Proof: We claim that $ab=\pm 1$.

  • Proof of the claim: Suppose on contrary; that $1 < |ab|$. So there exist a prime number $p$, which divides $ab$; i.e. $p \mid ab$. Without loss of generality we can assume that $p \mid a$. So $p$ must divides $b^2=(a^2+b^2)-a^2$. [Because $p$ divides both of the $(a^2+b^2)$ & $a^2$.] So we can conclude that $p$ must divides $b$; which is an obvious contradiction with the assumption that $\gcd(a,b)=1$.

So we can conclude that $a=\pm 1$ & $b=\pm 1$; which implies that $a=\pm b$.



Lemma(2): Let $a$ & $b$ to be integers such that $ab \mid a^2+b^2$. Prove that $a=\pm b$.

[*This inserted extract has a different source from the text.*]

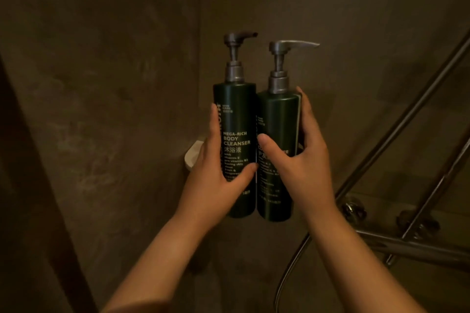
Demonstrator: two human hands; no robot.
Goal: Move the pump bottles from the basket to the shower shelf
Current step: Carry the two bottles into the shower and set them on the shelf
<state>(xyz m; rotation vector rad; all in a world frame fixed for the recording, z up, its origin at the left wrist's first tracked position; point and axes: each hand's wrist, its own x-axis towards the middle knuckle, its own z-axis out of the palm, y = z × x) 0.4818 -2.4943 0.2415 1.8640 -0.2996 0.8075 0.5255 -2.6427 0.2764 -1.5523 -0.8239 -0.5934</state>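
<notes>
Two dark green pump bottles with grey pumps are held upright, side by side and touching, in front of the shower corner. My left hand (216, 175) grips the body cleanser bottle (235, 119), whose white label faces me. My right hand (302, 157) grips the second pump bottle (277, 114), thumb across its label. A small white corner shelf (192, 156) peeks out at the left, behind my left hand; most of it is hidden by the hand and bottles. The basket is out of view.
Dim brown shower walls meet in a corner behind the bottles. Metal shower rails (396, 129) slant up at the right, above valve fittings (353, 208) and a horizontal bar (412, 246). A shower hose (287, 264) curves down at the lower right. A dark edge runs along the left.
</notes>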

Proof: Let $d:=\gcd(a,b)$, so there exist integers $a^{\prime}$ & $b^{\prime}$ such that:

$$ a=da^{\prime} \ , \ \ \ \ \ \ \ b=db^{\prime} \ , \ \ \ \ \ \ \ \gcd(a^{\prime},b^{\prime})=1 . $$

The relation $ab \mid a^2+b^2$, implies that there is an integer $k$, such that:

$$ k(ab) = a^2+b^2 \Longrightarrow k\big( (da^{\prime})(db^{\prime}) \big) = (da^{\prime})^2+(db^{\prime})^2 \Longrightarrow k\big( a^{\prime}b^{\prime} \big) = (a^{\prime})^2+(b^{\prime})^2 , $$

so we obtain a pair $(a^{\prime},b^{\prime})$ such that:

$$a^{\prime}b^{\prime} \mid (a^{\prime})^2+(b^{\prime})^2 \ , \ \ \ \ \ \ \ \ \ \ \ \ \gcd(a^{\prime},b^{\prime})=1 .$$

So by Lemma(1) we have:

$$a=d(a^{\prime})=d(\pm b^{\prime})=\pm d(b^{\prime})=\pm b .$$



The relation

$$a+b=\frac{a}{b} + \frac{b}{a} \ \ , \ \ \ \ \ \ \ (*) $$

implies $ab(a+b)=a^2+b^2$, so we have: $ab \mid a^2+b^2$, so by the Lemma(2) we have one of the two folowing cases:

  • $a= + b$ , in this case both of the fractions on the Right-hand-side of the relation $(*)$, both are equal to $+1$, so the R-H-S is equal to $+ 2$. On the other hand in this case the Left-hand-side of the relation $(*)$ is equal to $2a$, so must have: $2a=+2$, which yields the solution $a=b=+1$.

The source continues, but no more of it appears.